The Democratic Republic of Vietnam (DRVN), also known as North Vietnam, was founded by Ho Chi Minh and was recognized by China and the USSR in 1950. In 1954 after the defeat of France at the Battle of Dien Bien Phu, France formally recognized the DRV and the country was partitioned in two. North Vietnam was a Communist State, the first in South-East Asia.

Following the partition of the country, there followed a mass exodus of North Vietnamese to the South, many of them Catholics who claimed that North Vietnamese policy towards them amounted to persecution. In its early years, the poor nation, cut off from the agricultural areas of the South, is described by many as having become repressive and totalitarian. Between 1955 and 1956, agragrian reforms were attempted. In the process, tens of thousands of landowners were publicly denounced as "landlords" and executed. In 1959, the Vietnamese Communist Party secretly decided to help the war effort in the South, despite enormous costs. A literary movement (Humanist arts) attempted to democratize the country and allow people to freely express their thoughts resulted in a purge in which many intellectuals and writers were sent to reeducation because they did not agree with the government.

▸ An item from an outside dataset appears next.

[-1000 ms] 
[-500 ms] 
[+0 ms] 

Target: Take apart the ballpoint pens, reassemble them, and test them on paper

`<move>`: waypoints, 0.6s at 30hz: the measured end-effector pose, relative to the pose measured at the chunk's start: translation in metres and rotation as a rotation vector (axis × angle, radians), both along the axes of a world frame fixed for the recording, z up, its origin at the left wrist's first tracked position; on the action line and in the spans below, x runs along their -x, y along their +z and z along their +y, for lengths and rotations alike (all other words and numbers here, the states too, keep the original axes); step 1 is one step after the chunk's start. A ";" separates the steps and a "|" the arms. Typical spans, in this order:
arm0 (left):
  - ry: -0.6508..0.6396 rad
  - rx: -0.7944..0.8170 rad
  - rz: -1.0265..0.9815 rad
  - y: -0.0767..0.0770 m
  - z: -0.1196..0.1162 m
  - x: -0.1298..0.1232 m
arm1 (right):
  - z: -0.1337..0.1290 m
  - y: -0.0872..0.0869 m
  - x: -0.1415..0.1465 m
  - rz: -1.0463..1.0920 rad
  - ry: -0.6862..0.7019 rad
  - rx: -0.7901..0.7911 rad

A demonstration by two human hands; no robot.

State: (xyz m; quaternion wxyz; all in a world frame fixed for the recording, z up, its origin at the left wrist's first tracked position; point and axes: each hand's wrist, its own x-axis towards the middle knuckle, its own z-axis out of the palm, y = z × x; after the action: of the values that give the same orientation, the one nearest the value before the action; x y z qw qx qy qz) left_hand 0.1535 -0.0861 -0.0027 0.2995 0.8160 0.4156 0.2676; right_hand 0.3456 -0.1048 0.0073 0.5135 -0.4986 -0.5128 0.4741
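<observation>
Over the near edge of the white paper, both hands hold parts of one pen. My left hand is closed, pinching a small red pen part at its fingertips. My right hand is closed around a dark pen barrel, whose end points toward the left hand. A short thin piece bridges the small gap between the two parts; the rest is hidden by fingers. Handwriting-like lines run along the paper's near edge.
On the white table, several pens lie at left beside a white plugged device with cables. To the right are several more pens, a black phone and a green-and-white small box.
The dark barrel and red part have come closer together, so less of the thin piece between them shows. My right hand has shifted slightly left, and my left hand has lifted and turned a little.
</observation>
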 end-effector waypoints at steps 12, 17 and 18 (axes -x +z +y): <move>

North Vietnam's capital was Hanoi and it was ruled by a Communist government allied with the Soviet Union and the People's Republic of China and fought against the United States and South Vietnam during the Vietnam War. The People's Republic of China helped to support the government during the war; for example, on August 7, 1967 the PRC agreed to give North Vietnam an undisclosed amount of aid in the form of a grant.

With the fall of Saigon to North Vietnamese forces in April 30, 1975, political authority within South Vietnam was taken by the Communist-backed Republic of South Vietnam. This government merged with North Vietnam on July 2, 1976, to form a single nation called the Socialist Republic of Vietnam, commonly known as Vietnam.